Although I try to read as much as I can about brain, cognition, consciousness, attention, memory, I am not even remotely an expert in this domain. But I know that, when we see a flower, our eyes register all its nuances and details within a single moment. The “picture”, in all its richness and “high definition”, is there within one’s inner space, but — normally — just for a little moment. All this infinity of details, although perceived by senses, never reaches consciousness and is forgotten — wiped out from neural pathways — almost as soon as it is seen.
But what if, I thought, one could actually “hold” this initial infinitely rich visual impression in one’s mind longer — at least long enough to paint it?
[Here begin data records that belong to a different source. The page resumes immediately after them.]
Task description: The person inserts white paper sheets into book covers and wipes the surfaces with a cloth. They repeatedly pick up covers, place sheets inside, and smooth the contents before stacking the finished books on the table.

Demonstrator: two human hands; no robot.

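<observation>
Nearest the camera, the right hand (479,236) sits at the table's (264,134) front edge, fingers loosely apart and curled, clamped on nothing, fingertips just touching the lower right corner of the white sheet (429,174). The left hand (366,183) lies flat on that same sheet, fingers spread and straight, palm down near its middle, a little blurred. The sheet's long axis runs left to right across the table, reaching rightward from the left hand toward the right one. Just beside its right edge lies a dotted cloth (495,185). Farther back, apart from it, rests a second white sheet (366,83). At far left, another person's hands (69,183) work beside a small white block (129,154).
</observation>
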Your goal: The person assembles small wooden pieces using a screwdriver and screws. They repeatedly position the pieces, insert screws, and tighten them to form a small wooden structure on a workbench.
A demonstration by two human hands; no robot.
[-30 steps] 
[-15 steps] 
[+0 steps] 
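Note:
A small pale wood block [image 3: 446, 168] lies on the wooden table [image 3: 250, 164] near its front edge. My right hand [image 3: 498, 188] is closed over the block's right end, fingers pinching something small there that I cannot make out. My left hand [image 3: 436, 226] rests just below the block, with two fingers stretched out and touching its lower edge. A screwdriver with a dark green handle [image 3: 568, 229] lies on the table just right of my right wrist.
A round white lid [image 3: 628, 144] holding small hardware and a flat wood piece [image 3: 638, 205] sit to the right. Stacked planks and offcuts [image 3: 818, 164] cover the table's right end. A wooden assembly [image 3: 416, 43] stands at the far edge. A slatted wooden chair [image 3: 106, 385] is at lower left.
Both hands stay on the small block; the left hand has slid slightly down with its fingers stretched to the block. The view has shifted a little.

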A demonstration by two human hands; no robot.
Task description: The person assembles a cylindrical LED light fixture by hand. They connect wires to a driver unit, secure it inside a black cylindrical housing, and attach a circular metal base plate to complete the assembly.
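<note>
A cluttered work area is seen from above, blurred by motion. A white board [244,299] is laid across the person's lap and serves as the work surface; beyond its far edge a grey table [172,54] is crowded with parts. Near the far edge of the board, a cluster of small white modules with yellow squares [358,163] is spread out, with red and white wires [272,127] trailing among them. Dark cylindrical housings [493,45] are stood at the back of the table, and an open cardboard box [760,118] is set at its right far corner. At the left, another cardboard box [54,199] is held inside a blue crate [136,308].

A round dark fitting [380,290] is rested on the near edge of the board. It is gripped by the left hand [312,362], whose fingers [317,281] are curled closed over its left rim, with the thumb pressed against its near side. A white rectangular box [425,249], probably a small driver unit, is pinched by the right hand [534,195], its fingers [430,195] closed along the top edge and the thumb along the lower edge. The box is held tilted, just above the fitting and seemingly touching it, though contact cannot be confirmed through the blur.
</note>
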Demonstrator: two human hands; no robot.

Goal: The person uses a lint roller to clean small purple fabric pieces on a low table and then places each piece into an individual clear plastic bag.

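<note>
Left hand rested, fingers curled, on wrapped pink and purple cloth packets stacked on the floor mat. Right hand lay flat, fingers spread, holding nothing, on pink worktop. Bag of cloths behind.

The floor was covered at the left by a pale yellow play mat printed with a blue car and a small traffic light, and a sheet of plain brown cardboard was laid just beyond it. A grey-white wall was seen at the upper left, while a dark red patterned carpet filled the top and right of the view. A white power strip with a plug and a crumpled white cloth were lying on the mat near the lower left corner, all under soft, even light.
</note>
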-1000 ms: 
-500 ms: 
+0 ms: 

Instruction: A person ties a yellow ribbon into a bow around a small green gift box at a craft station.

This would be an explanation for my time paradox, but is it possible? So I googled for a while, and found that there is, indeed, a phenomenon of eidetic memory — exactly the kind of memory of individual moments I had “deduced” must have existed from studying de Heem’s painting.
Nowadays, they say, it is found almost exclusively in children. But it means that it is, indeed, within the range of what human consciousness is biologically capable of — so not really a miracle after all. It might well be that this capacity was more “accessible” to adults, more widespread four centuries ago, because the visual environment was so radically different from ours, with no photography, no movies, no high-speed travel.
Is it something we are losing, as a species — if only because we don’t “need” it anymore, now that there is photography to “stop the time” for us? And if so, will we as promptly lose other capacities of memory — just because there is Google? I don’t really know, but these are the questions that surfaced in my mind in response to this experience.
And there is one other thing.
I had always felt a kind of resistance, a need to distance myself from these Dutch/Flemish flower paintings. They always seemed too decoratively beautiful, too ornamental, too well-refined (this is why they suggested themselves as a quote for the eighty fifth sonnet, because it invokes a similar resistance to words that are too beautiful and too ornamental). This was the first time I really paid attention to these flowers; focused, concentrated attention.
But it is not the first time that I realise that a resistance one feels in response to a work of art usually means that there is something there to pay attention to, not to be brushed aside.